A newer imaging technique called diffusion tensor imaging (DTI) — a type of muscle MRI — is able to identify small changes in muscle architecture, and may be useful in monitoring the effects of spinal muscular atrophy (SMA) treatments like Spinraza (nusinersen) over time, a small study reported.
DTI used on two adults brothers, both with SMA type 3b and being treated with Spinraza, captured positive changes in tissue microstructure — the number, length, and organization of muscle fibers — in these men that reflected the stabilization in their disease over two years of treatment.
The study, “Muscle MRI in two SMA patients on nusinersen treatment: A two years follow-up,” was published in the Journal of the Neurological Sciences.
Among older patients, studies support the therapy being able to stabilize, and possibly improve, motor function.
“However, there are still some critical issues in understanding results in adults, including the lack of natural history data and outcome measures to monitor disease progression,” the researchers wrote.

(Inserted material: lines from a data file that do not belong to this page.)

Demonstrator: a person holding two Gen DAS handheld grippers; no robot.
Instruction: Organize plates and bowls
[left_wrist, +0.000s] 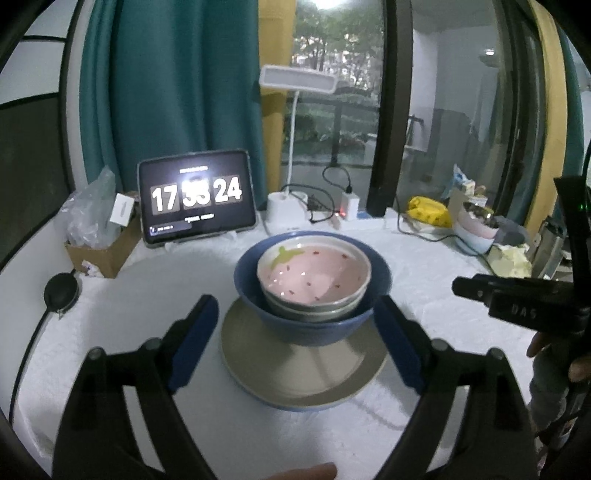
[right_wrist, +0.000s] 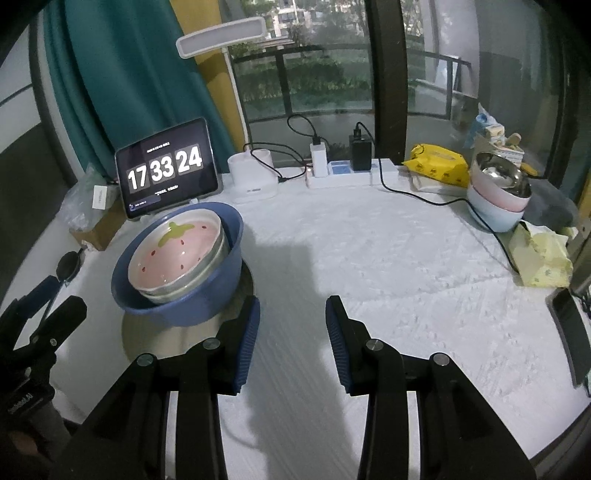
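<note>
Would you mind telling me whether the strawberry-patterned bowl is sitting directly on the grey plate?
No, the strawberry-patterned bowl is nested in a grey bowl inside the blue bowl, and only the blue bowl rests on the grey plate.

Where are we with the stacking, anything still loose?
Done: the strawberry bowl sits in a grey bowl, both nested in the blue bowl, which stands on the grey plate. In hand: nothing; the left gripper is open around the stack, not touching it, and the right gripper is empty. Left: possibly the bowls at the far right.
</note>
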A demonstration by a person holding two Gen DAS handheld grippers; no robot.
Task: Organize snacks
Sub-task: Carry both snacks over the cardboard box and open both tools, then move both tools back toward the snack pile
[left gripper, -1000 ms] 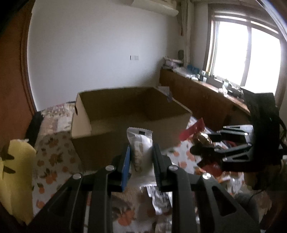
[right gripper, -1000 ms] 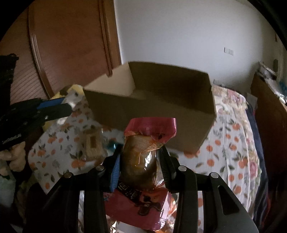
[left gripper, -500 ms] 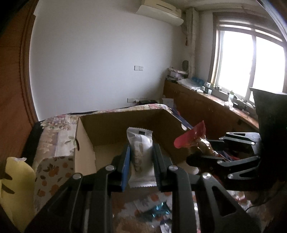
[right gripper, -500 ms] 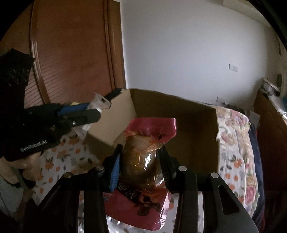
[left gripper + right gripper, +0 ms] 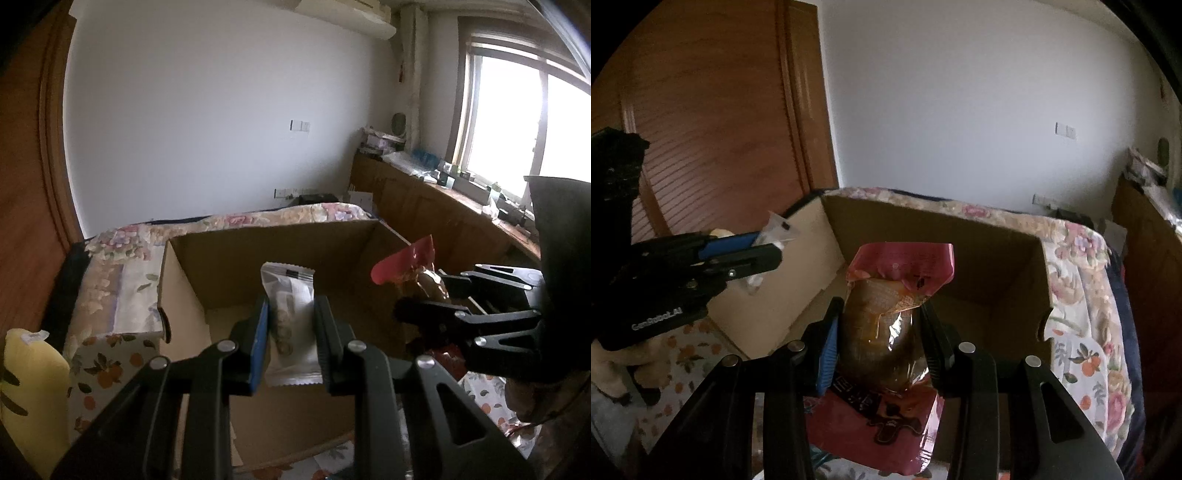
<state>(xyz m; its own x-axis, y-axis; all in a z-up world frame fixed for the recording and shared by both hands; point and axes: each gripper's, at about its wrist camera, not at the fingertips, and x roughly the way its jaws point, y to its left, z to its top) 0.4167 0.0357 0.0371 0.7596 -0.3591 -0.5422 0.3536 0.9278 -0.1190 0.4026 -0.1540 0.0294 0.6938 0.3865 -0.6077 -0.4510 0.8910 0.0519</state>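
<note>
Jaws of the left gripper (image 5: 290,328) clamp a white snack packet (image 5: 290,325); those of the right gripper (image 5: 881,332) pinch a red-topped pouch (image 5: 886,321). Both snacks hang over the open cardboard box (image 5: 280,247) on the bed (image 5: 1082,258). To finish well, carry each past the near wall, lower it, then release. Only the left view shows the window (image 5: 524,122); only the right view shows the wooden door (image 5: 713,122).
</note>
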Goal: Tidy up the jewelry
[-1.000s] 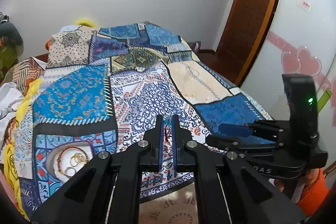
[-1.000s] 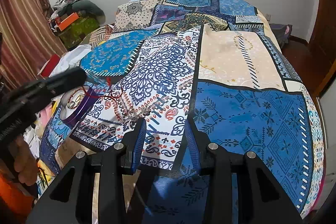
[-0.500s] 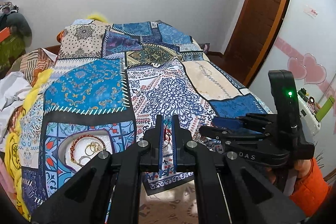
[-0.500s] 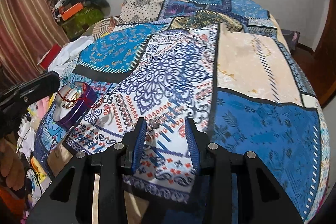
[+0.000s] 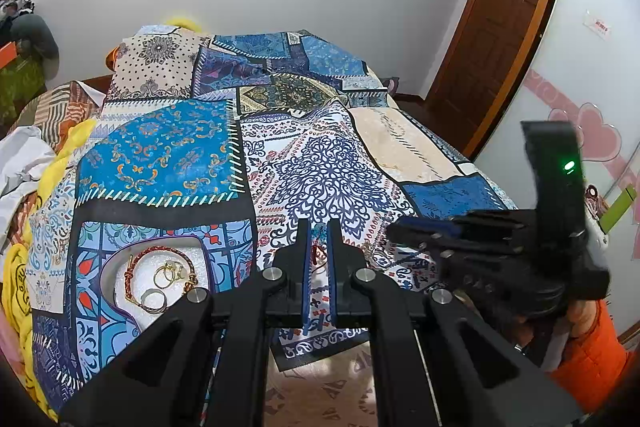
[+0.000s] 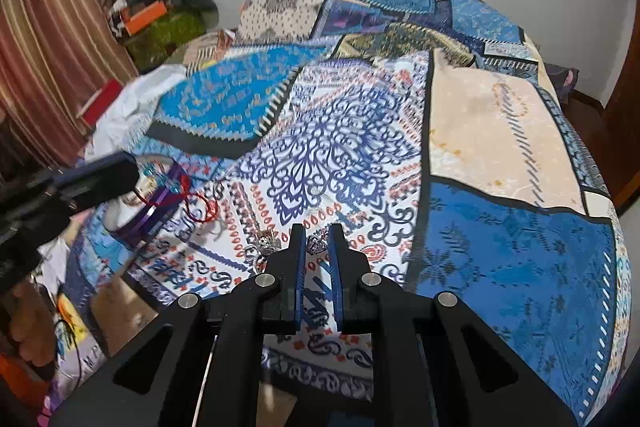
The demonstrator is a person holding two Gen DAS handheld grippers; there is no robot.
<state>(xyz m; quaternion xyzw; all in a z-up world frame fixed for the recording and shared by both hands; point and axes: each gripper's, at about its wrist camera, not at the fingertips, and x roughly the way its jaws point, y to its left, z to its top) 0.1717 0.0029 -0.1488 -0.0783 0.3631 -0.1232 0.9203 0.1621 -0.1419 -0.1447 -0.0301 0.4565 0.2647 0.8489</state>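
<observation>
A purple-rimmed white dish (image 5: 120,269) lies on the patterned bedspread at lower left and holds a red braided bracelet (image 5: 160,251) and gold rings (image 5: 168,273). My left gripper (image 5: 318,233) is nearly shut on a thin red string with turquoise beads (image 5: 316,255), just right of the dish. In the right wrist view the string (image 6: 198,205) hangs beside the dish (image 6: 152,213). My right gripper (image 6: 318,239) has its jaws narrowed around a small silver ornament (image 6: 317,246) lying on the spread; another silver piece (image 6: 266,241) lies just to its left.
The bedspread (image 5: 328,171) covers a large bed. A wooden door (image 5: 492,39) stands at far right. Clothes and an orange box (image 6: 144,17) are piled by the curtain (image 6: 44,39). The bed's front edge is right below both grippers.
Both grippers have moved forward and down toward the bedspread. My right gripper's jaws have closed in from wide open around the silver ornament. The left gripper still holds the string.
</observation>
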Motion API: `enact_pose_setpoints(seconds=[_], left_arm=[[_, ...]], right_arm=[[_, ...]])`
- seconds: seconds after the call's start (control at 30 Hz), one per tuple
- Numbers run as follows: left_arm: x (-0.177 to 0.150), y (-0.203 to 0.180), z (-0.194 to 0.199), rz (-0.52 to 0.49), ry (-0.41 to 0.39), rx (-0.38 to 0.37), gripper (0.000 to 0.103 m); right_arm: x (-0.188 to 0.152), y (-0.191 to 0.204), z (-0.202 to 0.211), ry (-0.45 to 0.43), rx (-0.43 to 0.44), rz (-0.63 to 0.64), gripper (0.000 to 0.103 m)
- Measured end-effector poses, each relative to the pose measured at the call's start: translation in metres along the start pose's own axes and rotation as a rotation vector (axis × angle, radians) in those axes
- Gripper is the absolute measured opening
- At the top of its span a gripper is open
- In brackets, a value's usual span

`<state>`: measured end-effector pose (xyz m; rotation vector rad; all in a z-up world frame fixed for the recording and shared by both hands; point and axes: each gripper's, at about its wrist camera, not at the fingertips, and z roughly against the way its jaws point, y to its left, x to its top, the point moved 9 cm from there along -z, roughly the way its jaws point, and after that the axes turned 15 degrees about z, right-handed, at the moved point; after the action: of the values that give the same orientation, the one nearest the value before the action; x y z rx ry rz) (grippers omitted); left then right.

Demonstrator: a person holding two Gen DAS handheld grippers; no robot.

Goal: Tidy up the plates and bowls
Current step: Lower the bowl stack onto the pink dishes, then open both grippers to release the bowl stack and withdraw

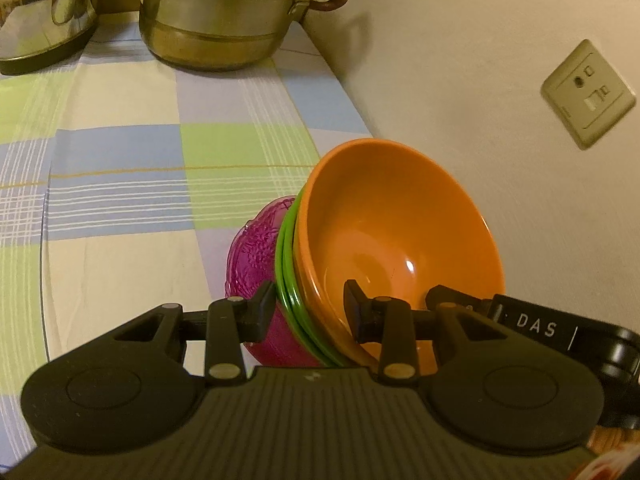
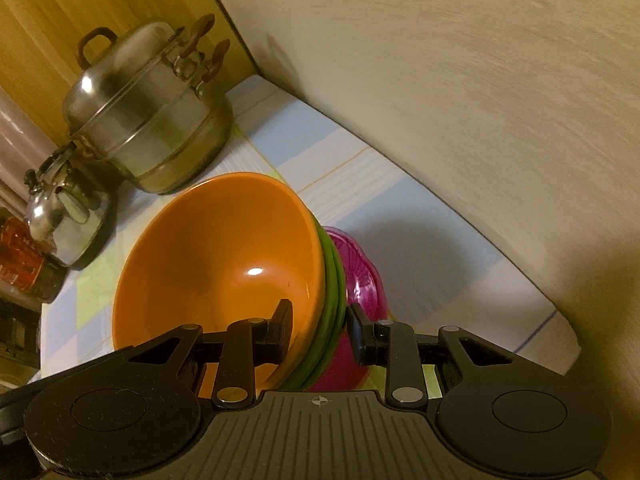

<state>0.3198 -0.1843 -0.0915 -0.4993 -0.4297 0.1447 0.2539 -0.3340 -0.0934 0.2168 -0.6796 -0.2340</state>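
A nested stack of bowls hangs tilted over the checked tablecloth (image 1: 120, 160): an orange bowl (image 1: 400, 232) (image 2: 216, 256) innermost, green bowls (image 1: 286, 264) (image 2: 334, 280) around it, and a clear magenta bowl (image 1: 252, 256) (image 2: 360, 272) outermost. My left gripper (image 1: 310, 312) is shut on one side of the stack's rim, one finger inside the orange bowl and one against the magenta bowl. My right gripper (image 2: 320, 328) is shut on the opposite side of the rim in the same way. Its black body (image 1: 536, 328) shows in the left wrist view.
A steel steamer pot (image 1: 224, 20) (image 2: 148, 120) and a steel kettle (image 1: 44, 12) (image 2: 68, 216) stand at the far end of the table. A red tin (image 2: 20, 256) sits beside the kettle. The pale wall with a socket (image 1: 588, 94) runs close along the table's edge.
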Motion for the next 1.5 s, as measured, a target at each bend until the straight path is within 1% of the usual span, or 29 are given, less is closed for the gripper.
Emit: enact_pose_setpoints(seconds=[0.27,0.37,0.63,0.73,1.03,1.13,1.17,1.23,1.27,1.37,1.5], left_arm=[[0.001,0.007,-0.019,0.005,0.02,0.015,0.032],[0.001,0.008,-0.023,0.002,0.015,0.014,0.032],[0.002,0.008,-0.023,0.0,0.008,0.017,0.032],[0.002,0.006,-0.024,-0.015,0.005,0.019,0.032],[0.002,0.007,-0.024,-0.012,0.002,0.014,0.032],[0.001,0.006,-0.024,-0.011,-0.001,0.019,0.036],[0.001,0.006,-0.023,-0.012,-0.003,0.024,0.039],[0.001,0.007,-0.021,-0.01,-0.01,0.025,0.042],[0.001,0.008,-0.02,-0.006,-0.013,0.024,0.046],[0.002,0.008,-0.012,-0.003,-0.031,0.02,0.048],[0.002,0.006,0.0,-0.008,-0.059,0.013,0.054]], right_arm=[[-0.001,-0.004,-0.023,0.03,0.002,-0.006,0.029],[-0.003,-0.005,-0.029,0.034,0.002,-0.008,0.029],[-0.002,-0.002,-0.031,0.034,-0.002,0.008,0.029],[-0.003,-0.003,-0.032,0.03,-0.001,0.008,0.03],[-0.005,-0.004,-0.032,0.005,0.009,0.006,0.03],[-0.005,-0.004,-0.032,0.0,0.014,0.01,0.032],[-0.005,-0.004,-0.031,-0.003,0.01,0.016,0.035],[-0.005,-0.005,-0.029,-0.007,-0.01,0.028,0.04],[-0.005,-0.005,-0.028,-0.012,-0.014,0.03,0.041],[-0.005,-0.003,-0.021,-0.034,-0.004,0.022,0.045],[-0.005,-0.001,-0.007,-0.066,0.01,0.018,0.046]])
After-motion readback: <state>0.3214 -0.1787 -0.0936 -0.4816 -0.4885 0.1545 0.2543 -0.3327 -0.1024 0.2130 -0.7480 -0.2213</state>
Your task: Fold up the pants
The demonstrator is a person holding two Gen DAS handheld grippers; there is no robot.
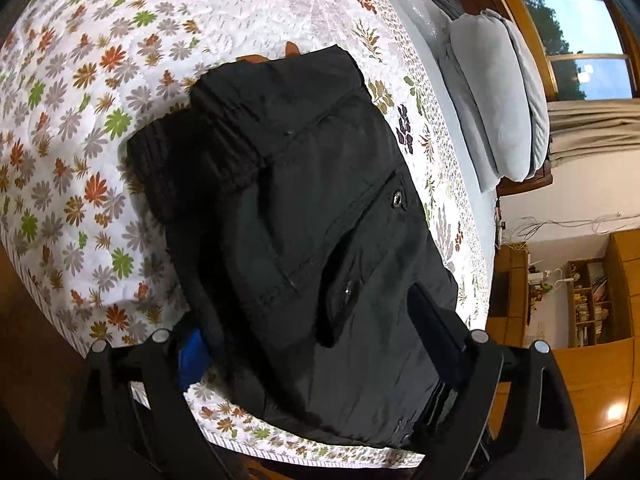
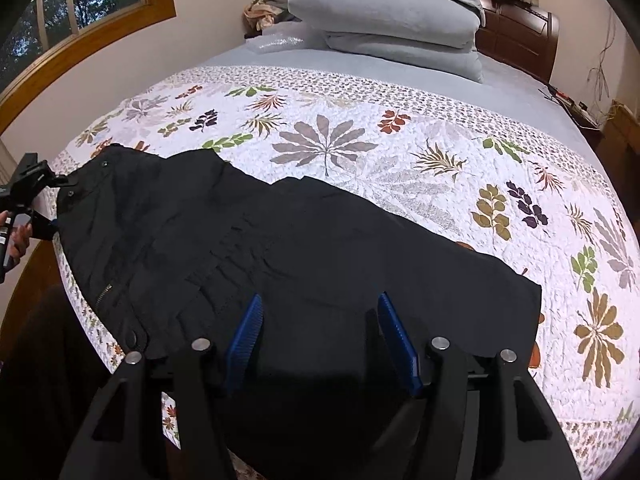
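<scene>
Black pants (image 1: 288,184) lie folded lengthwise on a floral quilt (image 1: 80,140), close to the bed's near edge. Their waist end, with snaps and pocket flaps, sits between the fingers of my left gripper (image 1: 308,320), whose jaws stand wide apart around it. The left blue pad (image 1: 192,356) is partly hidden behind the cloth. In the right wrist view the pants (image 2: 280,240) stretch from that left gripper (image 2: 52,200) at far left to the leg end at right. My right gripper (image 2: 320,297) hovers over the leg part, blue pads (image 2: 246,340) apart, fabric smooth between them.
A folded grey duvet (image 2: 384,20) and loose clothes lie by the dark headboard (image 2: 516,28). A hand (image 2: 20,240) holds the left gripper's handle. The bed edge runs just under both grippers. Wooden shelves (image 1: 592,300) and floor (image 1: 592,420) lie beyond the bed.
</scene>
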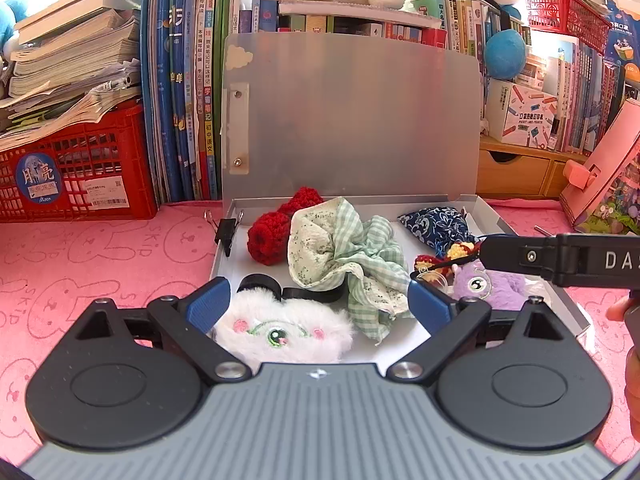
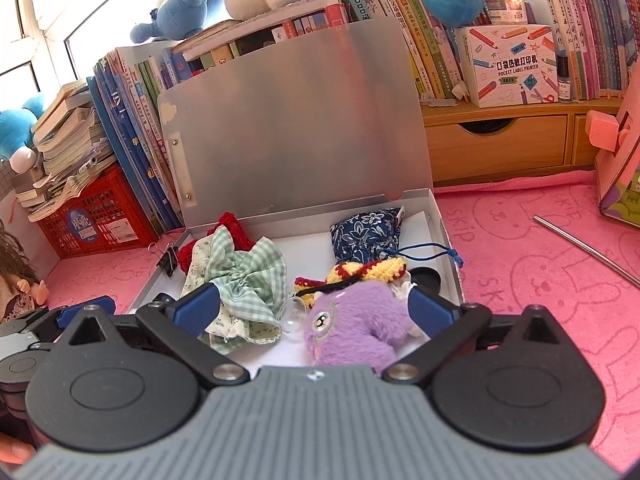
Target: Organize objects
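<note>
On a pink towel printed with rabbits (image 2: pixel 540 280) sits a shallow grey box (image 1: pixel 484 210), its lid (image 1: pixel 352 116) propped upright against rows of books (image 1: pixel 180 100). Red crate (image 1: pixel 80 176) stacked with paper stands left of the books. Inside the box, from big to small: green checked cloth scrunchie (image 1: pixel 340 248) at centre; white fluffy plush (image 1: pixel 280 332) at the near left corner, black band just behind it; purple fluffy plush (image 2: pixel 352 324) at near right; red crocheted piece (image 1: pixel 276 232) at back left, touching the scrunchie; dark blue patterned pouch (image 2: pixel 366 236) at back right, its cord trailing over the box edge; yellow-and-red knitted piece (image 2: pixel 372 272) between pouch and purple plush. Black binder clip (image 1: pixel 226 232) grips the box's left wall.

Left gripper (image 1: pixel 318 300) — jaws spread wide, white plush between them, pads not pressing it. Right gripper (image 2: pixel 314 306) — jaws likewise apart, purple plush lying between, untouched by the pads. Metal rod (image 2: pixel 584 248) lies on the towel, well right of the box.
</note>
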A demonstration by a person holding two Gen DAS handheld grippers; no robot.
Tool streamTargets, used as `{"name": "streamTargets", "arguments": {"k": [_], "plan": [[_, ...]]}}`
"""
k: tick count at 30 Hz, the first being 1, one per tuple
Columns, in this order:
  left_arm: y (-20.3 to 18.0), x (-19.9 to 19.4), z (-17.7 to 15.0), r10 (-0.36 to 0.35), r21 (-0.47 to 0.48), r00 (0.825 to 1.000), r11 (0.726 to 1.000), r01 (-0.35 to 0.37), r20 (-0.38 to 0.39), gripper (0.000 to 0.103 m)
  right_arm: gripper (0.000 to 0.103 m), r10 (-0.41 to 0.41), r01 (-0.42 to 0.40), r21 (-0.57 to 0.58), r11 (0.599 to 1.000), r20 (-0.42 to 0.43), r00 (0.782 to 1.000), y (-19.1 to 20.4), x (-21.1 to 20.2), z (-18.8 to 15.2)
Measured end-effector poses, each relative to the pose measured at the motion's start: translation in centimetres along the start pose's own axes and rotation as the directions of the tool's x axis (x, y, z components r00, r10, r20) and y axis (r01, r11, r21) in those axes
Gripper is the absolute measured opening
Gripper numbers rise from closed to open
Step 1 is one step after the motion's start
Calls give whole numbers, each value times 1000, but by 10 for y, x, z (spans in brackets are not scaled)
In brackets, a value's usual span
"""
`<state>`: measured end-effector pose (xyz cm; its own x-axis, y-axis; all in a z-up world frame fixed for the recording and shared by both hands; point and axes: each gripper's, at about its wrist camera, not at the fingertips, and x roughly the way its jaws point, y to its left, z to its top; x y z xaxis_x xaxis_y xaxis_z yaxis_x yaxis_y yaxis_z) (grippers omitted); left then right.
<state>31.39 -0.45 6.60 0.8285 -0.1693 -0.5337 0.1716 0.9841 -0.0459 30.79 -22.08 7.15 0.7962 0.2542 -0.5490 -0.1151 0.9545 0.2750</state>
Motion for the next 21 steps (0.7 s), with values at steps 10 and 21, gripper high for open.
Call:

Muscle MRI is coming into more frequent use for monitoring disease progression and treatment effects in various neuromuscular disorders. But SMA studies of adult patients still rely heavily on qualitative assessments and motor function scales in assessing treatment benefits.
Investigators in Italy did an “exploratory” study of whether DTI, an MRI-based imaging technique that uses water diffusion to evaluate tissue architecture, might be useful in monitoring changes with Spinraza use in adults over time. DTI is sensitive, but “traditionally used mainly for fiber tracking in the central nervous system,” the researchers wrote.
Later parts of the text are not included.